# Alexander Duff on missions and the Royal Psalmist



## Reformed Covenanter (Jan 29, 2020)

... How significant the connection here established between the _obtainment_ and the _distribution_ of evangelical favours! ‘God be merciful unto us, and bless us.’ — Why? only that we ourselves may be pardoned and sanctified, and thereby attain to true happiness? No.

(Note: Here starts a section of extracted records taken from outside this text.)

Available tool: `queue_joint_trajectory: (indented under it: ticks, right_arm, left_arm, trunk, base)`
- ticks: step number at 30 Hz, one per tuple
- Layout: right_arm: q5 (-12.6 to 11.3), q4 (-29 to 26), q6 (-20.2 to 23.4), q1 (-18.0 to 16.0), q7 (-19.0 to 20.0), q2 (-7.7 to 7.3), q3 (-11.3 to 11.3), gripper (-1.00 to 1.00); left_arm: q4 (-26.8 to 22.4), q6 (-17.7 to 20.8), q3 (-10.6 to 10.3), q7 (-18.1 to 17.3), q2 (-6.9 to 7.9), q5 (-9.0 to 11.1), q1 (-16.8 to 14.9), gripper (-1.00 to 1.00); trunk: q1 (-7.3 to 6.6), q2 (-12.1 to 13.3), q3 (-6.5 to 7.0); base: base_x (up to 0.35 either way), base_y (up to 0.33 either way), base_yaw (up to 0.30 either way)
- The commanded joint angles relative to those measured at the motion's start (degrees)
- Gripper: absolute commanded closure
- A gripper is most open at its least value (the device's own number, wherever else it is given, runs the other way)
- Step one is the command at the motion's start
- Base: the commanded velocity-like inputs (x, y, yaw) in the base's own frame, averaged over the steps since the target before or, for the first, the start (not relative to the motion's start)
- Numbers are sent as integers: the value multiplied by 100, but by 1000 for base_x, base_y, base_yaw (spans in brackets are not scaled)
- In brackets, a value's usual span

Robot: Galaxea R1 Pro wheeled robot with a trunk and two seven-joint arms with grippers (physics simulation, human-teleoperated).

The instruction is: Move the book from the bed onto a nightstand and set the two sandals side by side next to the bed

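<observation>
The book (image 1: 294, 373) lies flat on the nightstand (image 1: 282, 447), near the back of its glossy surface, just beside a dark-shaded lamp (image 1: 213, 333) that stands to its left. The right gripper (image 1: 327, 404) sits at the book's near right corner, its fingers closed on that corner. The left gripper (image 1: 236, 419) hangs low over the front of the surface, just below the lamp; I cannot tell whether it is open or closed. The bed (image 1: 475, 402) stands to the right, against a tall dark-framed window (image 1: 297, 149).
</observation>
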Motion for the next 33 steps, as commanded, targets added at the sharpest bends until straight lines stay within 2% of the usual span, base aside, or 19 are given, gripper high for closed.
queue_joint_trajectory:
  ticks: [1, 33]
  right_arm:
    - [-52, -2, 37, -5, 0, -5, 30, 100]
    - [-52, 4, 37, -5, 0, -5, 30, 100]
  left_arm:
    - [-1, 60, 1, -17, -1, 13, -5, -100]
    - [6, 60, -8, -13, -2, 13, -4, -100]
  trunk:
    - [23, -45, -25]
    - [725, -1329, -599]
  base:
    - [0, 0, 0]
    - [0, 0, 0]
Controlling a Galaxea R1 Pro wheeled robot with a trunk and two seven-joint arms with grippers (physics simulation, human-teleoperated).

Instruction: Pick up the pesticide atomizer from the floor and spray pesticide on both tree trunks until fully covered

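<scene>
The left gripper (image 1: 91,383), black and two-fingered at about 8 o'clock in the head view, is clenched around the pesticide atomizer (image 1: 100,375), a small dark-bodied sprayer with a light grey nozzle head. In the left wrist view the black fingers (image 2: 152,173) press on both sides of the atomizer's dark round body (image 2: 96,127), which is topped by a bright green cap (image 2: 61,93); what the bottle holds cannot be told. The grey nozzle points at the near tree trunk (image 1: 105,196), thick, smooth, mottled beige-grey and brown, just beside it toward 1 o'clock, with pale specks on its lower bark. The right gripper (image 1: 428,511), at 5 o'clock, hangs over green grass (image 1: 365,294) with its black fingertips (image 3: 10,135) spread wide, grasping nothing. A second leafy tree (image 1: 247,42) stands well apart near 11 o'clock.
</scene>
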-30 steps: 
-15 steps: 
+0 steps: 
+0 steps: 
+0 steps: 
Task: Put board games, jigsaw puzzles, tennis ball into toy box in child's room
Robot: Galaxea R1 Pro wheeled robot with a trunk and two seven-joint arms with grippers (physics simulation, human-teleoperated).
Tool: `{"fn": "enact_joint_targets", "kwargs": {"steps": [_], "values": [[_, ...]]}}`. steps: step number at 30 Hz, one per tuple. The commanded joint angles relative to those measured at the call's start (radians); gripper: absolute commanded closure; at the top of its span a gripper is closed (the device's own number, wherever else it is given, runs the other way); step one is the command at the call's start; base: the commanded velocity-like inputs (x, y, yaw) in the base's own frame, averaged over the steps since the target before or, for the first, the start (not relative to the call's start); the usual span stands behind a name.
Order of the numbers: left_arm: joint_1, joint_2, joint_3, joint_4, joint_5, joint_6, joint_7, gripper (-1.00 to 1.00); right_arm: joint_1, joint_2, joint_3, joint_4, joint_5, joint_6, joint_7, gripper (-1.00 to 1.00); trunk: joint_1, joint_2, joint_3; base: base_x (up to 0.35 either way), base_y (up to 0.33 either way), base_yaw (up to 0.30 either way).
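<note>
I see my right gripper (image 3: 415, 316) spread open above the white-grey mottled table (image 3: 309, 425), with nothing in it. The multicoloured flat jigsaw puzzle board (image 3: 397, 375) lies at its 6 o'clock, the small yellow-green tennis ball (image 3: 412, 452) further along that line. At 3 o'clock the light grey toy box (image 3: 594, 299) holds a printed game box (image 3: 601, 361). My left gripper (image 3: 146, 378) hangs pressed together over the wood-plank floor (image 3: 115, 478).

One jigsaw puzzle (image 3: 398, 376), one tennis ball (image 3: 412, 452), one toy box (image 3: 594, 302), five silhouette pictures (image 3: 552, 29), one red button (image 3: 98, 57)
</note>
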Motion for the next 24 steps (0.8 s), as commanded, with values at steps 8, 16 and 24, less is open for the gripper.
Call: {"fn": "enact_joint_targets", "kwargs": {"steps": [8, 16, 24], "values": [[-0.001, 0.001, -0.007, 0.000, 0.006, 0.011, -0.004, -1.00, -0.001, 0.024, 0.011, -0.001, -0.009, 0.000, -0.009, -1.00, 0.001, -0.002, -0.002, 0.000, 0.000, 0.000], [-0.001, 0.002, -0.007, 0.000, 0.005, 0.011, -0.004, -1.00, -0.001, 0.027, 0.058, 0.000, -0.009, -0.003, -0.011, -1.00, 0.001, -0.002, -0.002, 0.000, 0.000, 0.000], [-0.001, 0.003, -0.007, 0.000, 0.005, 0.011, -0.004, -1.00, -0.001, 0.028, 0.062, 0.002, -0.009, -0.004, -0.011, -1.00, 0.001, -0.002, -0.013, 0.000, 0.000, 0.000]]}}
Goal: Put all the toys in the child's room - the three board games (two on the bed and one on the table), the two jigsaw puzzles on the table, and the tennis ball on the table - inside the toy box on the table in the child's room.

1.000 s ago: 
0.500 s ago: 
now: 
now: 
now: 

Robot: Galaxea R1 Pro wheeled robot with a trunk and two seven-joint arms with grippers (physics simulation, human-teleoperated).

There is _another grand end_ in view, to the accomplishment of which our being blessed is but _a means_. ‘God be merciful unto us, and bless us, that so thy way may be known on earth,’ — that _so_ — that thus — that in this way — that by our instrumentality — that by our being blessed, and having the light of thy countenance shining upon us, — ‘thy way’ — thy way of justification through the atoning righteousness of the Redeemer, — thy way of sanctification by his Holy Spirit, — ‘may be made known on earth, and thy saving health among _all nations_.’ ...

For more, see Alexander Duff on missions and the Royal Psalmist.

Reactions: Like 2


----------



## deleteduser99 (Jan 30, 2020)

@Pergamum

Reactions: Like 1


----------



## Pergamum (Jan 31, 2020)

Outstanding!


----------



## Tom Hart (Jan 31, 2020)

Psalm 67 is a family favourite.


----------